» **Task objective**: For the listing below, give the number of lines in which "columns" occurs. Add nothing.

» **Recorded information**:

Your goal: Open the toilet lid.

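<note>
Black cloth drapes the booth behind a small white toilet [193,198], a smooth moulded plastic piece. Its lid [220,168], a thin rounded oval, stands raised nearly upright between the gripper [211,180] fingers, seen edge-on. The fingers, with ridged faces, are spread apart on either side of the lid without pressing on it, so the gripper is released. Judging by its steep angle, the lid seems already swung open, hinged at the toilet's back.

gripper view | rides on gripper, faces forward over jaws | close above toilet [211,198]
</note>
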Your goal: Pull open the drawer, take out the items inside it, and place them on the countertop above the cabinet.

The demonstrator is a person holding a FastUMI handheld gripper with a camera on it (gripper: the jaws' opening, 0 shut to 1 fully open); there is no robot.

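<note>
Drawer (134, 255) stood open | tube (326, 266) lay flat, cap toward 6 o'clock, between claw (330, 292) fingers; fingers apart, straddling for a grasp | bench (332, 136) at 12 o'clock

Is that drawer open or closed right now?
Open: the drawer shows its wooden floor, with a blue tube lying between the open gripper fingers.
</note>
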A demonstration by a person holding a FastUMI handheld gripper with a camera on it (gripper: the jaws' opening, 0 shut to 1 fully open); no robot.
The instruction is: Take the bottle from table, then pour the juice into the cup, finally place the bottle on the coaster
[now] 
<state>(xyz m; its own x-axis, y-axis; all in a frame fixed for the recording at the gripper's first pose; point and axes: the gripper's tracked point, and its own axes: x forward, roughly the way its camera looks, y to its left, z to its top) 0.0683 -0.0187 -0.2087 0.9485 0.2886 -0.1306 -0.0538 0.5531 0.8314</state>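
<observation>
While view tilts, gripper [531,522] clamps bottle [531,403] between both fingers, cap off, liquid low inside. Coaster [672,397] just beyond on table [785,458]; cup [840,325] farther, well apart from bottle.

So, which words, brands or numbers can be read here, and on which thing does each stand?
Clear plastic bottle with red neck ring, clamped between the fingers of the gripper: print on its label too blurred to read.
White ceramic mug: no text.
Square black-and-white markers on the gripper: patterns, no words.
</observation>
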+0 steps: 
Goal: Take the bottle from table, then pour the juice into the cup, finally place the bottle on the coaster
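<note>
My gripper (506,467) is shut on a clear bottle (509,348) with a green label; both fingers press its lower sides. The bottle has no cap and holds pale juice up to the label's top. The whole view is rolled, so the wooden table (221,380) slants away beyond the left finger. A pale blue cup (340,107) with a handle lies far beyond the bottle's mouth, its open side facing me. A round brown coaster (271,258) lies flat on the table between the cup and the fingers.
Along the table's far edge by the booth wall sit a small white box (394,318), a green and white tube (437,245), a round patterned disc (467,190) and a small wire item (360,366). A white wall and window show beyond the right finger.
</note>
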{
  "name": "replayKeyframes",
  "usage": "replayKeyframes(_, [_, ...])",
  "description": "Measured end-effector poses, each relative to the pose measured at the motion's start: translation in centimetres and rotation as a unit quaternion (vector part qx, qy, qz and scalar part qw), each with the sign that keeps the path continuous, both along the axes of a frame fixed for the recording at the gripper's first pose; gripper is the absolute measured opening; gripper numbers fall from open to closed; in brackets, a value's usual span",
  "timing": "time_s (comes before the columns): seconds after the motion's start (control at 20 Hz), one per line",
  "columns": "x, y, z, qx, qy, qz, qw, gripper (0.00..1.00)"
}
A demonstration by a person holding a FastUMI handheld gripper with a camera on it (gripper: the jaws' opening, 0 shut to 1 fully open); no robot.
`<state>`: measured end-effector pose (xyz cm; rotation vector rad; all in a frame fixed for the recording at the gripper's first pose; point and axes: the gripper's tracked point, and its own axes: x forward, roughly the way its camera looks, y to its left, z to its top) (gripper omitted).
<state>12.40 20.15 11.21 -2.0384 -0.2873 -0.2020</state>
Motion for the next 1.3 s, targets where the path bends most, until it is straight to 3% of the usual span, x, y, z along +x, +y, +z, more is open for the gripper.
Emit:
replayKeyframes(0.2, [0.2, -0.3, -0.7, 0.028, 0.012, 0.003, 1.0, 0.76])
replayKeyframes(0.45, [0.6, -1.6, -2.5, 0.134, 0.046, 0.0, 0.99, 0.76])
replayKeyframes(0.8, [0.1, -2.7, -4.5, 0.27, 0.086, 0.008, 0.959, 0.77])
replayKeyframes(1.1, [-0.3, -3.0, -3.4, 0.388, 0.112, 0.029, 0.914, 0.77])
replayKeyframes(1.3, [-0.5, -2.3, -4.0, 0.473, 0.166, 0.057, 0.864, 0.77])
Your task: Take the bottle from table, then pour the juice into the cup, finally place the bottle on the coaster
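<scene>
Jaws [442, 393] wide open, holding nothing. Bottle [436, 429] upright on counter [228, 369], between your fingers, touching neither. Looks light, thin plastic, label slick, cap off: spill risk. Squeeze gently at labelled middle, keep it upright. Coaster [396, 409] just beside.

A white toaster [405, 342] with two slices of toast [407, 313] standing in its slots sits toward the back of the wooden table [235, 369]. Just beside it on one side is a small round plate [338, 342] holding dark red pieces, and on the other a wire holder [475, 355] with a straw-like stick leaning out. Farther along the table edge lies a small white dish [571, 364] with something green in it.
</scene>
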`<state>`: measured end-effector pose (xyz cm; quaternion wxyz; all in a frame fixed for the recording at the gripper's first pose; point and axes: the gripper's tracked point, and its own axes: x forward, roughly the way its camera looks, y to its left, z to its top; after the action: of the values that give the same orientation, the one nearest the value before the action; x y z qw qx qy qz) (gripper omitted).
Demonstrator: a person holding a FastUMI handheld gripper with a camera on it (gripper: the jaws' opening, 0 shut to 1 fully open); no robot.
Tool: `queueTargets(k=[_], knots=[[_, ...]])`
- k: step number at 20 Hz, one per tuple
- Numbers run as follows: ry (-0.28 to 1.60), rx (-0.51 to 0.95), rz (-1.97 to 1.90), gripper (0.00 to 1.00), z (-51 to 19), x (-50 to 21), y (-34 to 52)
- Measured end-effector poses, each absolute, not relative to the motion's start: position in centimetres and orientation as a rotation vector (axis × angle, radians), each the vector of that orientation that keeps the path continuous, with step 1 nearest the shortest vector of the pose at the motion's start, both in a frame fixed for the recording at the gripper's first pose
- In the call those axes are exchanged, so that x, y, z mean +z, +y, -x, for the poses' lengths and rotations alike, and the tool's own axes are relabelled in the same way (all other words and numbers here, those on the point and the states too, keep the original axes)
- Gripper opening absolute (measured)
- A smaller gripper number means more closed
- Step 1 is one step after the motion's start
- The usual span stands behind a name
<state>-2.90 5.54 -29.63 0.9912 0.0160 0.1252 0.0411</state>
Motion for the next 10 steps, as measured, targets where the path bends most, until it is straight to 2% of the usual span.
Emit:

» **Task response**: 2